Si pour maitre Henri Ulrich Moutendi Mayila, docteur en droit, représentant le contrôleur financier BGFI dans le redressement judiciaire, «ce projet de concordat n’est pas réaliste», le débiteur propose une série de garantie destinée à protéger le gage du créancier du concordat. Pour les autres conseils représentants des créanciers tels qu’Orabank et Bicig, ledit concordat est une proposition concrète de sortie de crise. Ainsi, une chance doit être accordée au débiteur afin de mettre en œuvre ledit plan de sauvetage.
Le deuxième temps fort de cette rencontre était le vote.
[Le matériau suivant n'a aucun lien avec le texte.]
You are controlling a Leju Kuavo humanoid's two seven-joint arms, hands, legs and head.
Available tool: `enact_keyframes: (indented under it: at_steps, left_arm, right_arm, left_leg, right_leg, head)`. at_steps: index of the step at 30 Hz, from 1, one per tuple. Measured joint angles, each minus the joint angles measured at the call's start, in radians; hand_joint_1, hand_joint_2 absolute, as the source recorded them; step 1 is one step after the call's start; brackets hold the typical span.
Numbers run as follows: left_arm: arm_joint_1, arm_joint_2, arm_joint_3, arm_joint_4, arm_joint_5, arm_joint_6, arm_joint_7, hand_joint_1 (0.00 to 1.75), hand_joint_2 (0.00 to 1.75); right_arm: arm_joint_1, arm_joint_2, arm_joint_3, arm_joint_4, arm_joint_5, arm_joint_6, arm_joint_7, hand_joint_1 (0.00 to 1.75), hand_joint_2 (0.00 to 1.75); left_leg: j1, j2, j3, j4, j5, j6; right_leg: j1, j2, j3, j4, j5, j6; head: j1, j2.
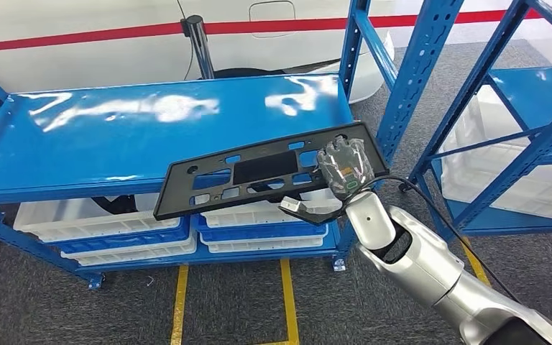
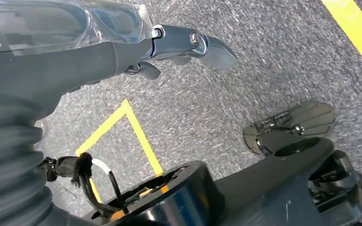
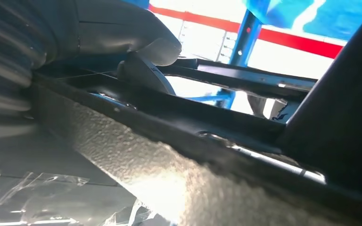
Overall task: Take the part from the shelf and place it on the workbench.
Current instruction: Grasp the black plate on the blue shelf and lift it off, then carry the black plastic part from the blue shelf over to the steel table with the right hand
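Observation:
The part is a long flat black panel with several cut-outs. My right hand grips it near its right end, fingers over the top and thumb beneath. The panel hangs in the air over the front edge of the blue shelf, its left end tilted lower. In the right wrist view the panel's dark textured edge runs close across the picture, with my right hand closed around it. My left hand hangs over the grey floor, fingers stretched out and holding nothing.
White bins sit on the lower level under the blue shelf top. A second blue rack with white bins stands at the right. Yellow lines mark the grey floor. A dark post stands behind the shelf.

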Motion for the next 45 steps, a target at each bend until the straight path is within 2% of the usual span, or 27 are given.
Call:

En effet, en ce qui concerne la société Satram, le projet de concordat a été voté par 21 voix pour, sur 26. 15 créanciers contre 1, ont donné leur quitus pour EGCA. Dans ses réquisitions, le ministère public s’est appuyé sur la situation de précarisation extrême des employés qui sont pour certains, de fait, passés de vie à trépas, pour inviter les créanciers à accompagner le débiteur dans ce tournant décisif.
D’un point de vue purement administratif, il a rappelé la nécessité d’interpeller le conseil d’administration sur sa responsabilité et ses choix de gestion futurs. Aussi, afin de s’assurer de l’exécution effective de la mise en œuvre de ce projet de concordat, lequel venait d’être voté par le collège des créanciers, le tribunal l’a homologué tout en désignant un contrôleur. Celui-ci devra rendre compte à la juridiction compétente de l’exécution du plan de sortie de crise.